• **PROBLEM**: Using the data beneath this instruction, retype only the lines from the one that contains "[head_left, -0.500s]" down to the one that contains "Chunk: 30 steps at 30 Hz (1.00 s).", both included, exactly as they appear.

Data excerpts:
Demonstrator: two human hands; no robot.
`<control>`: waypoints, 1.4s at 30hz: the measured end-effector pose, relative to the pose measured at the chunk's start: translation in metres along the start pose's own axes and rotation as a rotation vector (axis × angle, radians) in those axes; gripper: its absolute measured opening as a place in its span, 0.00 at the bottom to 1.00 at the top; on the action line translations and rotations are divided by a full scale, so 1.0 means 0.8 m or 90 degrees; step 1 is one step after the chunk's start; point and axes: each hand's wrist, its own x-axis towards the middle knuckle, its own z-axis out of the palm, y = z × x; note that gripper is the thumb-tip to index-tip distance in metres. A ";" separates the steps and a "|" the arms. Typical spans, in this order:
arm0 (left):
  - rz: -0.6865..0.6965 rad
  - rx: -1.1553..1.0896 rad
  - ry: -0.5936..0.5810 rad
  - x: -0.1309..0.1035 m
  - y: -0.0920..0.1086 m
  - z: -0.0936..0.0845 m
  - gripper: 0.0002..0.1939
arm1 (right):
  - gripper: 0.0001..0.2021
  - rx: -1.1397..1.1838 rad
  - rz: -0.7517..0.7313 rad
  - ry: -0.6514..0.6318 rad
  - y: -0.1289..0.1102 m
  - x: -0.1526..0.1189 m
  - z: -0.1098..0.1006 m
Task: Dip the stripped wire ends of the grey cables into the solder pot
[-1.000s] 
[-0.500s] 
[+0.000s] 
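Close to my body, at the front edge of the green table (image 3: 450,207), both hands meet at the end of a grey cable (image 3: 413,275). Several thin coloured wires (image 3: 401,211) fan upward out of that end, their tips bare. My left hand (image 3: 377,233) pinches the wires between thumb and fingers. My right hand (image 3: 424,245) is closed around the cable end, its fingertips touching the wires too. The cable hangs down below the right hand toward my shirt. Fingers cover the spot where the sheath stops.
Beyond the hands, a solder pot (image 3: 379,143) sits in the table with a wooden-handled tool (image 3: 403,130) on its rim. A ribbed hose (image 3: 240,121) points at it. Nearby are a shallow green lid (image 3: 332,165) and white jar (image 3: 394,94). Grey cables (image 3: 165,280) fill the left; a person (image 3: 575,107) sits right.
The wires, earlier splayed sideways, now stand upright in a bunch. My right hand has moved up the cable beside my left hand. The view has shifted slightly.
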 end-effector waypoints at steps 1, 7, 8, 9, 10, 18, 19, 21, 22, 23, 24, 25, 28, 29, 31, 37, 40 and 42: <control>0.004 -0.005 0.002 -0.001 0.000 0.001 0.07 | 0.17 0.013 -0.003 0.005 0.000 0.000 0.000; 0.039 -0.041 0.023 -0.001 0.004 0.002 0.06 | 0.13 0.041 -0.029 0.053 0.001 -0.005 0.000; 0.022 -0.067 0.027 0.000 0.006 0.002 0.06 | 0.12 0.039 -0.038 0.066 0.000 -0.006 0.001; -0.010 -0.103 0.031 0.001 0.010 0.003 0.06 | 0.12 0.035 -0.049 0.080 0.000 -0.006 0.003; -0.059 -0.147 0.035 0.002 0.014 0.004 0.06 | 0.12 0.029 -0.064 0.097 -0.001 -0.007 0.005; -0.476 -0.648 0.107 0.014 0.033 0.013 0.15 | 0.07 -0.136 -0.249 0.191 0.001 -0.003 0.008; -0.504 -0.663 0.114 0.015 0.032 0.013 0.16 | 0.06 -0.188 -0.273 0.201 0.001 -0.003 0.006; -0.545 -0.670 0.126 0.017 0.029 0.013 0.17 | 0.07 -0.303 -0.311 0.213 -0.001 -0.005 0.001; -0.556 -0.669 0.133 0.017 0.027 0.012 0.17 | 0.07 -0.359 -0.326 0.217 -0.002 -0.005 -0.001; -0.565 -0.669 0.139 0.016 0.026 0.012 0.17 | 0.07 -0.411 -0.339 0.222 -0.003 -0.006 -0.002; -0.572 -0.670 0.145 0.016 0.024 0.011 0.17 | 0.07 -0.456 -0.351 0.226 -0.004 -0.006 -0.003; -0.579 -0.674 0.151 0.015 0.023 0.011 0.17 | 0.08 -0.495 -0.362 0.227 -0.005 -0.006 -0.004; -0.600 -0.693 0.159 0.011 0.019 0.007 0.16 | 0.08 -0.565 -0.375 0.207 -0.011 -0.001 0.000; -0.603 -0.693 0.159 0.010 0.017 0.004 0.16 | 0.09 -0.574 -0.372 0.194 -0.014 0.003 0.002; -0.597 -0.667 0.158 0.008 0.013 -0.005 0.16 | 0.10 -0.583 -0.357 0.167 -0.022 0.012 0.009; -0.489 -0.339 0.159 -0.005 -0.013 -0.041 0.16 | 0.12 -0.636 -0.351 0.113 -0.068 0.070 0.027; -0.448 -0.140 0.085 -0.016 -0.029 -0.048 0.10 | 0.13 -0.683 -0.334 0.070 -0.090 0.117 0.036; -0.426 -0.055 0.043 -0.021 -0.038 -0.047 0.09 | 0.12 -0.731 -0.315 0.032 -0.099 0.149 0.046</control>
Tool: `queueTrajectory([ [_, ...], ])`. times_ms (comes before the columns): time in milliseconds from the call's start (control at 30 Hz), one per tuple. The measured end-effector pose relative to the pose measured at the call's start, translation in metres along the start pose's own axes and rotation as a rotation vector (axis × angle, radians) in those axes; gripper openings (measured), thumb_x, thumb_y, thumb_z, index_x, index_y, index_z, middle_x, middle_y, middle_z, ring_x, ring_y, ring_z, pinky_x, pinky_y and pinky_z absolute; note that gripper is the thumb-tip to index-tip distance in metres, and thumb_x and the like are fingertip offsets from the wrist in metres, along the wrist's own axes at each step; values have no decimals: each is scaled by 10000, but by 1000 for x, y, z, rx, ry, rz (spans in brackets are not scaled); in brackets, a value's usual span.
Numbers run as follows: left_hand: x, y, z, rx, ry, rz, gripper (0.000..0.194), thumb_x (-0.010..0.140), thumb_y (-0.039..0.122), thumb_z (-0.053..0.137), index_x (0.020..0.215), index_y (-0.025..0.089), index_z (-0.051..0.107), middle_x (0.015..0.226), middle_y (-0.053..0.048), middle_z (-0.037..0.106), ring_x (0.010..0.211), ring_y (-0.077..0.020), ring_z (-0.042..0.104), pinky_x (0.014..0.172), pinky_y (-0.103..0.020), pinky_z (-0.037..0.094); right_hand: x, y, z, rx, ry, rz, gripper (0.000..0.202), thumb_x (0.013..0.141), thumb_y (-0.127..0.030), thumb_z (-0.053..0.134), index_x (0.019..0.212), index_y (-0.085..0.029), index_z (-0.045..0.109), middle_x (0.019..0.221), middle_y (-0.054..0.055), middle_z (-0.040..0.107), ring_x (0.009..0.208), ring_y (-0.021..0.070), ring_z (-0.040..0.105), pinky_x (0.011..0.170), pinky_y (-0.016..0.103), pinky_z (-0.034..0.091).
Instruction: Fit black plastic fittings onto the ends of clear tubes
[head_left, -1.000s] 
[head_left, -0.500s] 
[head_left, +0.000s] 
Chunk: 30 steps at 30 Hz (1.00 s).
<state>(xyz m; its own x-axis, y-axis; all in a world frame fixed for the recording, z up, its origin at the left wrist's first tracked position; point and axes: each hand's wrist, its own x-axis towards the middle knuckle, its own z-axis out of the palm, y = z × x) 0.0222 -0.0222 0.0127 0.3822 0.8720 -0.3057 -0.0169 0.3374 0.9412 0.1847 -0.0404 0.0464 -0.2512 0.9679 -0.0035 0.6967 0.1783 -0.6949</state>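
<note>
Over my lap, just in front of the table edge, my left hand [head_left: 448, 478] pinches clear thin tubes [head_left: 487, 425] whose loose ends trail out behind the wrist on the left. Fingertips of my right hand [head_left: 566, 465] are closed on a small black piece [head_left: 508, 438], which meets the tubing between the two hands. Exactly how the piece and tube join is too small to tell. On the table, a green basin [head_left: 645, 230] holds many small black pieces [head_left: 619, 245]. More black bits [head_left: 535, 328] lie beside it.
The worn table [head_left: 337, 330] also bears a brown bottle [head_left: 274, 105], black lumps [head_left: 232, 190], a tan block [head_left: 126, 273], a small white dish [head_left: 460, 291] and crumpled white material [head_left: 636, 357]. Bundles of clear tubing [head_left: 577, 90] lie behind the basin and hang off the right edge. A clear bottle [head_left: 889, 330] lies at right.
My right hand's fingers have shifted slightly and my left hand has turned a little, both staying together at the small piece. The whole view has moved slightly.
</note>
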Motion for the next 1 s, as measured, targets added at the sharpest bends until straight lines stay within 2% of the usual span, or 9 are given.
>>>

• **EXPECTED OUTPUT**:
[head_left, -0.500s] 
[head_left, +0.000s] 
Chunk: 30 steps at 30 Hz (1.00 s).

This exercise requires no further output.